Nor, he added, do they allow companies to assess how much of their profit each year is available for distribution to shareholders.
The FRC, however, has long rejected these claims, dismissing them as “misconceived”.
Instead, it has urged investors to engage with the IASB’s conceptual framework project and the debate over the role of prudence in accounting.
Central to the LAPFF position set out in its 23 September letter is the claim by EFRAG in its endorsement advice to the Commission that IFRS 9 is “not contrary to the principle of [sic] ‘true and fair view’ set out in Article 4(3) of Council Directive 2013/34/EU”.
The LAPFF position is that the IAS Regulation, which is the legal basis for the adoption of accounting standards within the EU, in fact uses quite different words that carry another meaning entirely.

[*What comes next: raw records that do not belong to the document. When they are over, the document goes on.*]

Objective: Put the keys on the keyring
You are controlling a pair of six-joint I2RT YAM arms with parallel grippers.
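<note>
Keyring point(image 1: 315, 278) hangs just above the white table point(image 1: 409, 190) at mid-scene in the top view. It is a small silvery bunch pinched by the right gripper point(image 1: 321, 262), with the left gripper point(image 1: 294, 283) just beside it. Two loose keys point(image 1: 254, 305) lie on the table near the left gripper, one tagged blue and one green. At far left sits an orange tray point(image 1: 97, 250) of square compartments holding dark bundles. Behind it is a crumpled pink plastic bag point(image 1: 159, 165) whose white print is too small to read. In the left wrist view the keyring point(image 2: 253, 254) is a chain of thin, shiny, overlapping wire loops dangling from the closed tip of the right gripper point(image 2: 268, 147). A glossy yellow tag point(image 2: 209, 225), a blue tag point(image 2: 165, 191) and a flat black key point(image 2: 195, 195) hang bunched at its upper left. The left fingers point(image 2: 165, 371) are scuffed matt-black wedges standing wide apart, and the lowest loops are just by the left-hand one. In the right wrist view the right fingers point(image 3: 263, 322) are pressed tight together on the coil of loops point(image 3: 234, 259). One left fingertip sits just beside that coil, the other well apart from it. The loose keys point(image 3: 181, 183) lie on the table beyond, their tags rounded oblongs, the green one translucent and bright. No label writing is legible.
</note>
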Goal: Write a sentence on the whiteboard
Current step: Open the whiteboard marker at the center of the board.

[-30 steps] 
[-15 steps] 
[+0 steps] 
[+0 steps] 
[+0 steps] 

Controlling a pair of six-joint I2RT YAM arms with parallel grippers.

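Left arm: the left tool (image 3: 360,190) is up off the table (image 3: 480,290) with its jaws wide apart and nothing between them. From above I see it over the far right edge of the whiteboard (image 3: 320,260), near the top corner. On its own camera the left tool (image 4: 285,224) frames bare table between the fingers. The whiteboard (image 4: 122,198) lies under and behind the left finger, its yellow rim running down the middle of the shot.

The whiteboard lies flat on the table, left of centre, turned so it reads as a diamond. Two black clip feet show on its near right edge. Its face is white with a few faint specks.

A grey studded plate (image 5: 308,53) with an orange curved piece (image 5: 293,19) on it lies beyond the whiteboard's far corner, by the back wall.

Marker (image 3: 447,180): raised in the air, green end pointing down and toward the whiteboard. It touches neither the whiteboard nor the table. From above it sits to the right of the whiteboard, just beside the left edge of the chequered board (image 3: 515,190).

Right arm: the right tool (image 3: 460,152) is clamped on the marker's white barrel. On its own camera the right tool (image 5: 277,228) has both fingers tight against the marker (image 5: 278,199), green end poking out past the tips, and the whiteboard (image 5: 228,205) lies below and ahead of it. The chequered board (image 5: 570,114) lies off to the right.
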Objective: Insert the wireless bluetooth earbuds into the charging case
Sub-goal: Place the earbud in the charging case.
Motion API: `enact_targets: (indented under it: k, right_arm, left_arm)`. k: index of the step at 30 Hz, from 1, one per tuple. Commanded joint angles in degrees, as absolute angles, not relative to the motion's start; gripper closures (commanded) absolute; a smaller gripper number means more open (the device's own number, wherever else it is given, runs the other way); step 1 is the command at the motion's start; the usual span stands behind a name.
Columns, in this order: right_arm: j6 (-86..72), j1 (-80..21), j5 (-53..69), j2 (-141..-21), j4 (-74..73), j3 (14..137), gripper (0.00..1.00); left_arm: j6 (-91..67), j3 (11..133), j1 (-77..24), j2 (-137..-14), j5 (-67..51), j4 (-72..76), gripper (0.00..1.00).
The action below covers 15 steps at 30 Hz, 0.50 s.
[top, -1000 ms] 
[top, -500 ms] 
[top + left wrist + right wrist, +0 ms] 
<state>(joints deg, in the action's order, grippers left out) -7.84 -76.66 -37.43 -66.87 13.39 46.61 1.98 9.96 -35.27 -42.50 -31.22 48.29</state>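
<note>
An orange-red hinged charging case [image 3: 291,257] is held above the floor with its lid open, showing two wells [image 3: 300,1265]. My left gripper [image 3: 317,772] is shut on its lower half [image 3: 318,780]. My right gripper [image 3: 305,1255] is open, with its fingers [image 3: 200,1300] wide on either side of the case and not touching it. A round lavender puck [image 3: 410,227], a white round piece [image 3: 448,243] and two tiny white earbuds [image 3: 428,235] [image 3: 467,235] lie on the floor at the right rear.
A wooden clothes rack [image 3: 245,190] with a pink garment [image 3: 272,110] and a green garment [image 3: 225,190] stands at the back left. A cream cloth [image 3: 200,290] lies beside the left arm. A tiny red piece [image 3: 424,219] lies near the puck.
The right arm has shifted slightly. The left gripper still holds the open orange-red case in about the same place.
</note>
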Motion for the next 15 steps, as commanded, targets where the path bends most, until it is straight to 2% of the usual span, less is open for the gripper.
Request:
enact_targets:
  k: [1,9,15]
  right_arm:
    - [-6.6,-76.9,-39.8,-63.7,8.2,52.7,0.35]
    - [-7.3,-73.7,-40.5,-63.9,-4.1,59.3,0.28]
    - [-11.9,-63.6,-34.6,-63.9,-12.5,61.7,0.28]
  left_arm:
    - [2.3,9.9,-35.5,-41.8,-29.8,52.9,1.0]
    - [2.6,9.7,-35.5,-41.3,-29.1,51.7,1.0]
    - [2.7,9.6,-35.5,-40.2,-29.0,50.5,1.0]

The LAPFF wrote: “[W]hat Article 4(3) of the said Council Directive actually says is ‘The annual financial statements shall give a true and fair view of the undertaking’s assets, liabilities, financial position and profit or loss.’”
The Directive continues, the LAPFF noted: “Where the application of this Directive would not be sufficient to give a true and fair view of the undertaking’s assets, liabilities, financial position and profit or loss, such additional information as is necessary to comply with that requirement shall be given in the notes to the financial statements’.”
The LAPFF concluded: “The Directive and Regulation is clear that the principle at stake is a true and fair view of the specified numbers and [that] disclosure backs up the correct numbers.
“This matters because there is a big difference between disclosure needed to back up correct numbers, and disclosure compensating for the wrong numbers.”
Alongside those requirements, the Directive and the IAS Regulation also set out the IFRS endorsement criteria.
The regulation requires that an IFRS be “not contrary to the principle set out in Article 4(3) of Council Directive 2013/34/EU and … conducive to the European public good”.
In addition, each IFRS must “meet the criteria of understandability, relevance, reliability and comparability required of the financial information needed for making economic decisions and assessing the stewardship of management”.
In the past, MEPs have highlighted the potential scope for a conflict of interest within Europe’s accounting institutions.
In a statement last year, former ECON Committee chairman Sharon Bowles warned that funding for the IFRS Foundation had strings attached.
“My parliamentary colleagues have done a great job in highlighting the much-needed reform of these accounting quangos, which will improve public confidence in how accounting standards are implemented in Europe,” she said.
“We have, for the first time, shone a light on how bodies such as the IFRS Foundation and EFRAG are constituted and governed, which has not made for pretty reading.
“Any potential conflicts of interest have to be weeded out, and, if they are not, then the Parliament has shown it has the power to withhold funding, which sends a powerful message.”